Dataset extract >>
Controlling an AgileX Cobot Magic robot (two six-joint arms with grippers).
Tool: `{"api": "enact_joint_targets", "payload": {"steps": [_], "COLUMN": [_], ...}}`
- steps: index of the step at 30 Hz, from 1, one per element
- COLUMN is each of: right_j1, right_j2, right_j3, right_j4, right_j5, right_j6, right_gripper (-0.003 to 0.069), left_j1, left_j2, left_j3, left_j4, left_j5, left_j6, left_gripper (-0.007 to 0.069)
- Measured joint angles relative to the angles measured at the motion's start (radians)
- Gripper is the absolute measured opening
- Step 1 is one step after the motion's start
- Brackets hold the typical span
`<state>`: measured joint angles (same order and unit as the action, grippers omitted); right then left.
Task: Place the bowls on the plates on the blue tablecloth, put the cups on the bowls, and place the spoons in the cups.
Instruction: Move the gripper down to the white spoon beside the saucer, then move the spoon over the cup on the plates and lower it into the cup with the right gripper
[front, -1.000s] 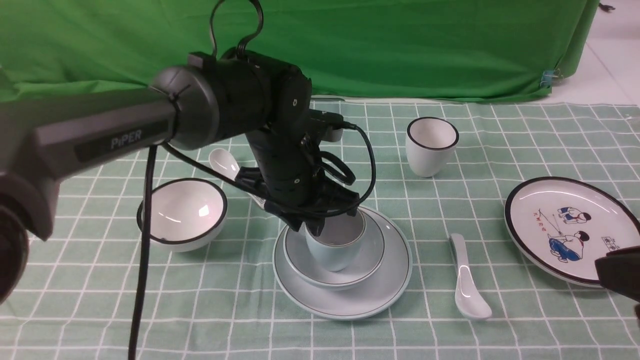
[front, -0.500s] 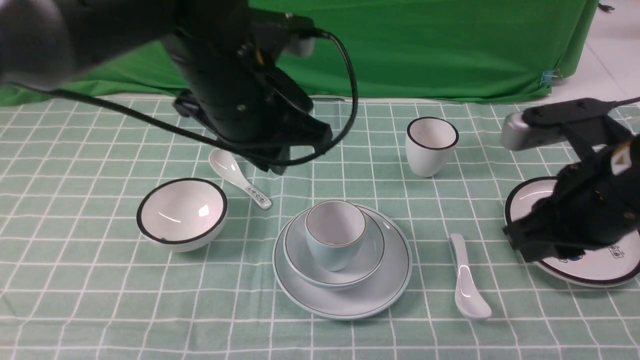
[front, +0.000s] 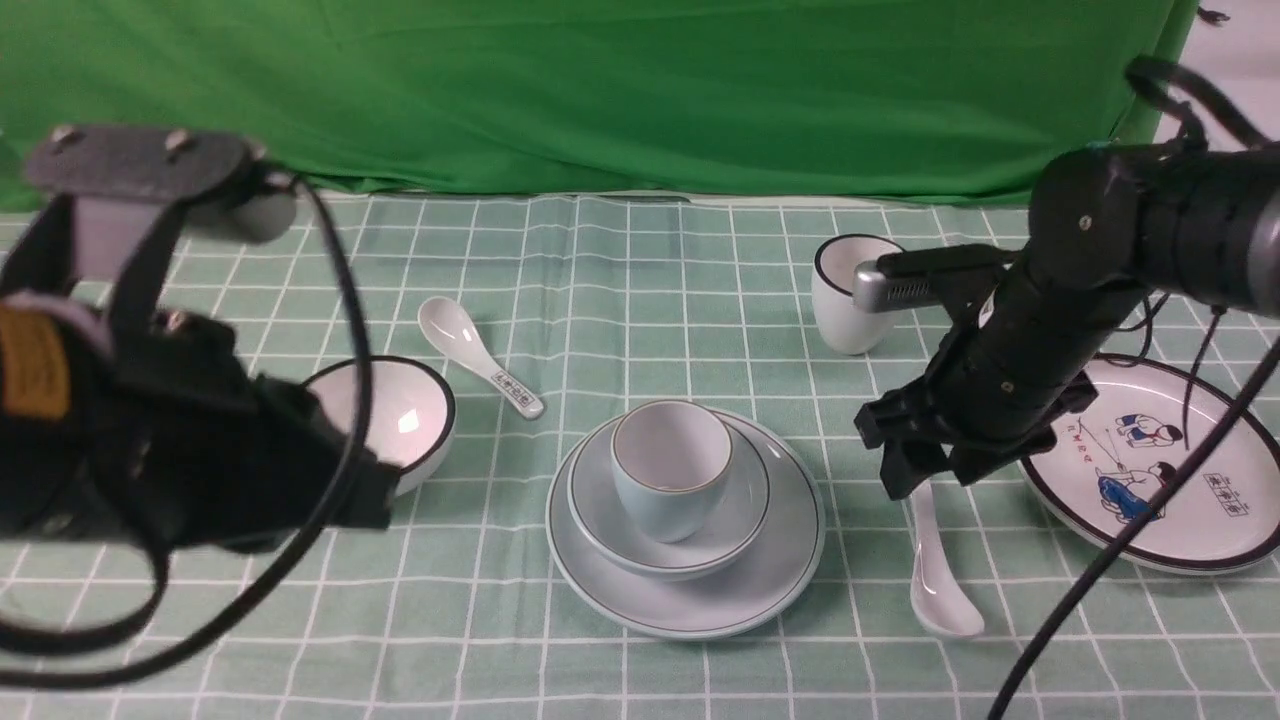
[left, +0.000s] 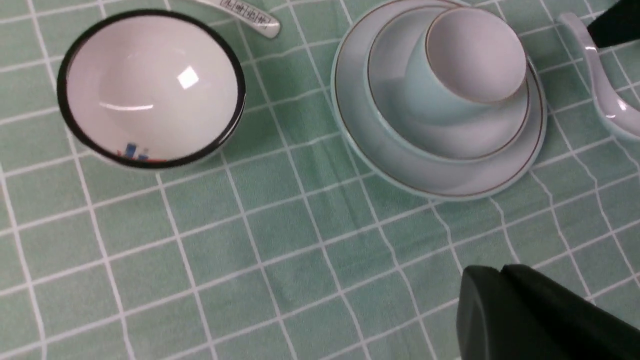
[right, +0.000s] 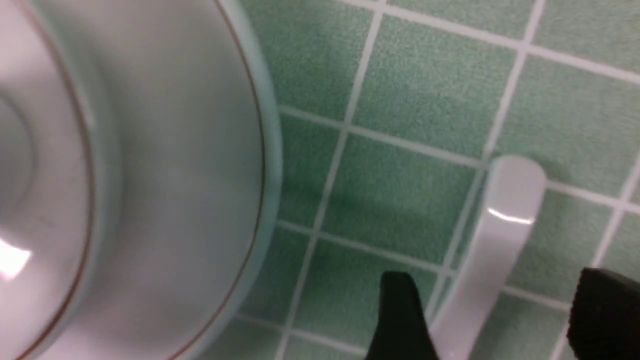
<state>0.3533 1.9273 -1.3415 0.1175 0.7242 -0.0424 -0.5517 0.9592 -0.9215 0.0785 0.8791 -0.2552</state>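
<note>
Left claw, shut and empty, hovers over the blue tablecloth. The black-rimmed bowl lies just beyond it. To its right, the pale blue cup sits in the pale blue bowl on the pale blue plate. Right claw, spread wide, straddles the plain spoon at its handle.

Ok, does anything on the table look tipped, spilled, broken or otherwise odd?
Nothing stands out. The blue cup sits upright in the blue bowl on the blue plate; the white bowl and white cup stand upright on the cloth, and the patterned spoon and plain spoon lie flat. No spills or chips show.
</note>
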Motion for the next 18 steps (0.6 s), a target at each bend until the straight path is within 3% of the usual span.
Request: {"api": "enact_joint_targets", "payload": {"steps": [5,8,12,18], "right_j1": [0.0,0.0,0.0,0.0], "right_j2": [0.055,0.063,0.063,0.052], "right_j3": [-0.001,-0.001,-0.003,-0.003], "right_j4": [-0.008,-0.008,-0.009,-0.01], "right_j5": [-0.038,-0.048,-0.075,-0.069], "right_j6": [0.009,0.01,0.004,-0.007], "right_gripper": [0.0456,0.0413,0.0163,0.0175], "left_j1": [0.0,0.0,0.0,0.0], "left_j2": [-0.089,-0.107,-0.115,-0.115], "left_j3": [0.078,0.085,0.09,0.09], "left_j4": [0.0,0.0,0.006,0.009], "left_j5": [0.0,0.0,-0.018,-0.075], "left_j6": [-0.031,-0.036,-0.039,-0.043], "left_gripper": [0.0002,0.0002,0.0002,0.0007]}}
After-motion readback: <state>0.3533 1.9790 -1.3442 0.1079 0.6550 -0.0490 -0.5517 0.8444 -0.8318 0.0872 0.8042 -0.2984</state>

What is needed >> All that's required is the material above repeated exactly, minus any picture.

Exercise output >>
Controlling an AgileX Cobot Magic robot (two six-joint arms with grippers).
Tool: `{"api": "enact_joint_targets", "payload": {"steps": [_], "COLUMN": [_], ...}}`
- steps: index of the step at 30 Hz, from 1, one per element
- COLUMN is each of: right_j1, right_j2, right_j3, right_j4, right_j5, right_j6, right_gripper (-0.003 to 0.069), left_j1, left_j2, left_j3, left_j4, left_j5, left_j6, left_gripper (-0.007 to 0.069)
- Measured joint angles relative to the angles measured at the motion's start (radians)
- Gripper is the absolute measured opening
- Step 1 is one step after the motion's start
- Brackets hold the typical span
`<state>`: measured joint angles (same order and unit as the action, grippers omitted); right then left.
Task: Place the bowls on the plates on the blue tablecloth, put the cups on the bowls, and place the spoons in the cups.
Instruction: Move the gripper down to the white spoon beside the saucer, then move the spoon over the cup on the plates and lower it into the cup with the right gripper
[front, -1.000s] 
[front, -0.500s] 
[front, +0.000s] 
[left, +0.000s] 
[right, +0.000s] 
<state>0.3533 1.9273 -1.3415 0.1175 0.7242 -0.0424 -0.5517 0.9592 -0.9215 0.0785 0.8791 -0.2552</state>
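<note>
Left claw, shut and empty, hovers over the blue tablecloth. The black-rimmed bowl lies just beyond it. To its right, the pale blue cup sits in the pale blue bowl on the pale blue plate. Right claw, spread wide, straddles the plain spoon at its handle.

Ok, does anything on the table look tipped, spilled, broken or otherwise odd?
Nothing stands out. The blue cup sits upright in the blue bowl on the blue plate; the white bowl and white cup stand upright on the cloth, and the patterned spoon and plain spoon lie flat. No spills or chips show.
</note>
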Motion for the next 18 steps (0.6 s), a target at each bend until the straight path is within 3% of the usual span.
Request: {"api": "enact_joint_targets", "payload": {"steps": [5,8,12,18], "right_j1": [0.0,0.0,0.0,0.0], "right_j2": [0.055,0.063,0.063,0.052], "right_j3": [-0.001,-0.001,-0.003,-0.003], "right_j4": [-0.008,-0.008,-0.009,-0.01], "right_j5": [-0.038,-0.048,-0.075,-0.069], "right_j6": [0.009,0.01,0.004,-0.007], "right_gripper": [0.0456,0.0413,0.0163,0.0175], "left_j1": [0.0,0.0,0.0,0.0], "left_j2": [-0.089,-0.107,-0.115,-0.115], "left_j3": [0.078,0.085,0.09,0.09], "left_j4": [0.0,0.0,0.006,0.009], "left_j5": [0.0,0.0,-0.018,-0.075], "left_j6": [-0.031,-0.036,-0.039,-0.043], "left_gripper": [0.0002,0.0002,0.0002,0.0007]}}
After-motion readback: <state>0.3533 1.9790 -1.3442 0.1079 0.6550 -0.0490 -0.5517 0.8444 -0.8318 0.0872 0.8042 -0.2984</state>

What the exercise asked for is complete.